*What to work on*
Give the data below again exactly as it stands. Omit the pictures.

*Information shown*
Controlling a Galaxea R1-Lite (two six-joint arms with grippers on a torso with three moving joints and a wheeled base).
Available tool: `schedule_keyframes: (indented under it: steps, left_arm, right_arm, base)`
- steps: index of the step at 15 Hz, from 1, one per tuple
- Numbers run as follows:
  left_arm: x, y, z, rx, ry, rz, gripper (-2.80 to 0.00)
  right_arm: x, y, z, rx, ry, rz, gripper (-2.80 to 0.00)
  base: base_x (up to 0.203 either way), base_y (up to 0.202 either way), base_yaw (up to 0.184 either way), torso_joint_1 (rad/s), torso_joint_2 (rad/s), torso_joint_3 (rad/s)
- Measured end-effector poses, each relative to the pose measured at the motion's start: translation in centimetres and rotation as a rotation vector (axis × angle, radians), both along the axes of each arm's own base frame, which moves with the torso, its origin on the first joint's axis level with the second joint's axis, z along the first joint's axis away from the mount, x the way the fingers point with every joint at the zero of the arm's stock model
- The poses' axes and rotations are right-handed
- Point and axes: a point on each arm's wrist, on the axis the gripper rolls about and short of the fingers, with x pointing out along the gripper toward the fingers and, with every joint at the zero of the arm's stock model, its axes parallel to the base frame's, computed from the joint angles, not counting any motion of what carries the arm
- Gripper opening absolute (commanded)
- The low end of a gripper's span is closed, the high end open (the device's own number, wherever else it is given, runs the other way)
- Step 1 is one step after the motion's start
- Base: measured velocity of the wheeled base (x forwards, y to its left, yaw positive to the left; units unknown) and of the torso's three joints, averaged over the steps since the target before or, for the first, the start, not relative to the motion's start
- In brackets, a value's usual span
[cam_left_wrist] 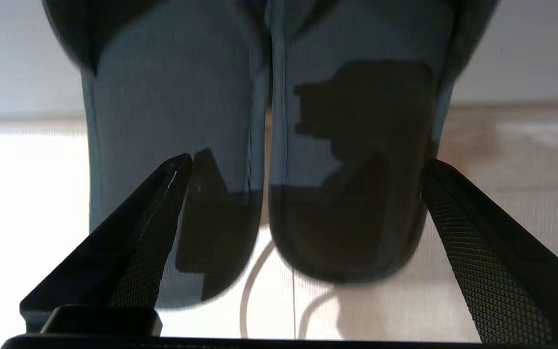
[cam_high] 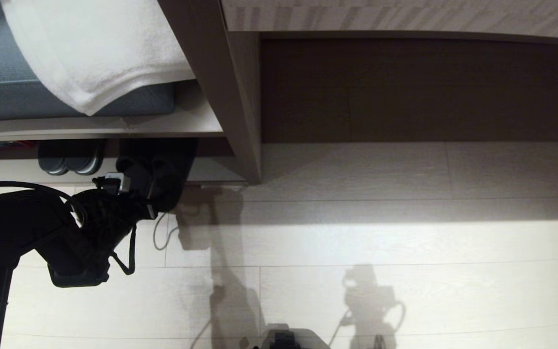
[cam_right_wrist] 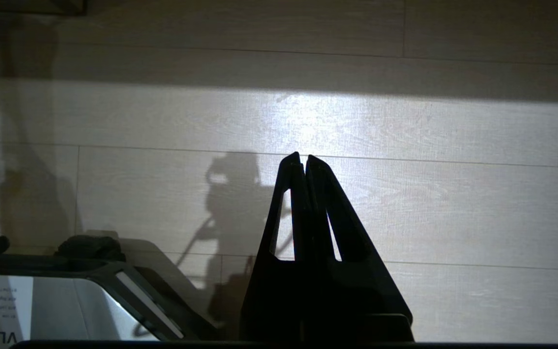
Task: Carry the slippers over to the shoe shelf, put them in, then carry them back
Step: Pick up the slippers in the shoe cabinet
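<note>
Looking past my left gripper, its fingers spread wide, I lose the plain black soft fabric slippers' toes beyond the frame. Their heels lie side by side between the fingertips, one fingertip over a heel, contact unclear, overhanging the pale wood-grain shoe shelf. My right gripper hangs pressed together over floorboards.

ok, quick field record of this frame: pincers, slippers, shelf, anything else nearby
left pincer: open, fingers either side of the slippers' heels
right pincer: shut, parked over bare floor
slippers: side by side, toes in the shoe shelf, heels overhanging its base board
shoe shelf: low open cubby under the bench
other pair: dark with grey sole rims, left of the slippers
towel: white, draped on the blue cushion above
</note>
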Motion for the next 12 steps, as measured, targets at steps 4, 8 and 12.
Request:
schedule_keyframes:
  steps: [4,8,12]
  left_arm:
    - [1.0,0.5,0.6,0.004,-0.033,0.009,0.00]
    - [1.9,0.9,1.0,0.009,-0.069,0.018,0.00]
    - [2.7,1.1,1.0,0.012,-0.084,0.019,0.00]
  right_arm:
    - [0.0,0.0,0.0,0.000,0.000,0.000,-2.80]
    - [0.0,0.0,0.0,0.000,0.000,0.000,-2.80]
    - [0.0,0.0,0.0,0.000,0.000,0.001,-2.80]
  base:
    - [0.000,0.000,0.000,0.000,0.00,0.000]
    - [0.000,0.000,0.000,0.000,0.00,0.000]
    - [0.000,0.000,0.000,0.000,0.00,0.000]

*Answer section*
Controlling a Galaxea R1-Lite (two six-joint arms with grippers on a torso with three moving joints and a wheeled base).
Available tool: `schedule_keyframes: (indented under it: steps, left_arm, right_arm, base)`
- steps: index of the step at 15 Hz, from 1, one per tuple
- Numbers run as follows:
  left_arm: x, y, z, rx, ry, rz, gripper (-2.80 to 0.00)
  right_arm: x, y, z, rx, ry, rz, gripper (-2.80 to 0.00)
  base: base_x (up to 0.203 either way), base_y (up to 0.202 either way), base_yaw (up to 0.184 either way), torso_joint_1 (rad/s), torso_joint_2 (rad/s), torso_joint_3 (rad/s)
- Measured end-effector poses, each relative to the pose measured at the motion's start: translation in centimetres and rotation as a rotation vector (axis × angle, radians), both along the axes of each arm's own base frame, which moves with the torso, its origin on the first joint's axis level with the second joint's axis, z along the first joint's axis away from the mount, x the way the fingers point with every joint at the zero of the arm's stock model
- The poses' axes and rotations are right-handed
- Point and axes: a point on each arm's wrist, on the axis the gripper rolls about and short of the fingers, with x pointing out along the gripper toward the fingers and, with every joint at the zero of the arm's stock model, its axes parallel to the base frame's, computed from the joint angles, not counting any motion of what carries the arm
- Gripper opening absolute (commanded)
- The low end of a gripper's span is closed, the high end open (the device's own number, wherever else it is given, runs the other way)
- Step 1 is one step after the motion's start
- Base: measured velocity of the wheeled base (x forwards, y to its left, yaw positive to the left; units unknown) and of the torso's three joints, averaged over the steps since the target before or, for the first, the start, not relative to the motion's start
- In brackets, a value's usual span
[cam_left_wrist] 
[cam_high] 
[cam_right_wrist] 
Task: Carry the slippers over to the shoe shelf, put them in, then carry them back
Step: Pick up the slippers in the shoe cabinet
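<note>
Looking past my left gripper, its fingers spread wide, I lose the plain black soft fabric slippers' toes beyond the frame. Their heels lie side by side between the fingertips, one fingertip over a heel, contact unclear, overhanging the pale wood-grain shoe shelf. My right gripper hangs pressed together over floorboards.

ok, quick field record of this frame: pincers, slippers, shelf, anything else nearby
left pincer: open, fingers either side of the slippers' heels
right pincer: shut, parked over bare floor
slippers: side by side, toes in the shoe shelf, heels overhanging its base board
shoe shelf: low open cubby under the bench
other pair: dark with grey sole rims, left of the slippers
towel: white, draped on the blue cushion above
</note>
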Motion for the next 12 steps, as measured, targets at steps 4, 8 and 12.
Request:
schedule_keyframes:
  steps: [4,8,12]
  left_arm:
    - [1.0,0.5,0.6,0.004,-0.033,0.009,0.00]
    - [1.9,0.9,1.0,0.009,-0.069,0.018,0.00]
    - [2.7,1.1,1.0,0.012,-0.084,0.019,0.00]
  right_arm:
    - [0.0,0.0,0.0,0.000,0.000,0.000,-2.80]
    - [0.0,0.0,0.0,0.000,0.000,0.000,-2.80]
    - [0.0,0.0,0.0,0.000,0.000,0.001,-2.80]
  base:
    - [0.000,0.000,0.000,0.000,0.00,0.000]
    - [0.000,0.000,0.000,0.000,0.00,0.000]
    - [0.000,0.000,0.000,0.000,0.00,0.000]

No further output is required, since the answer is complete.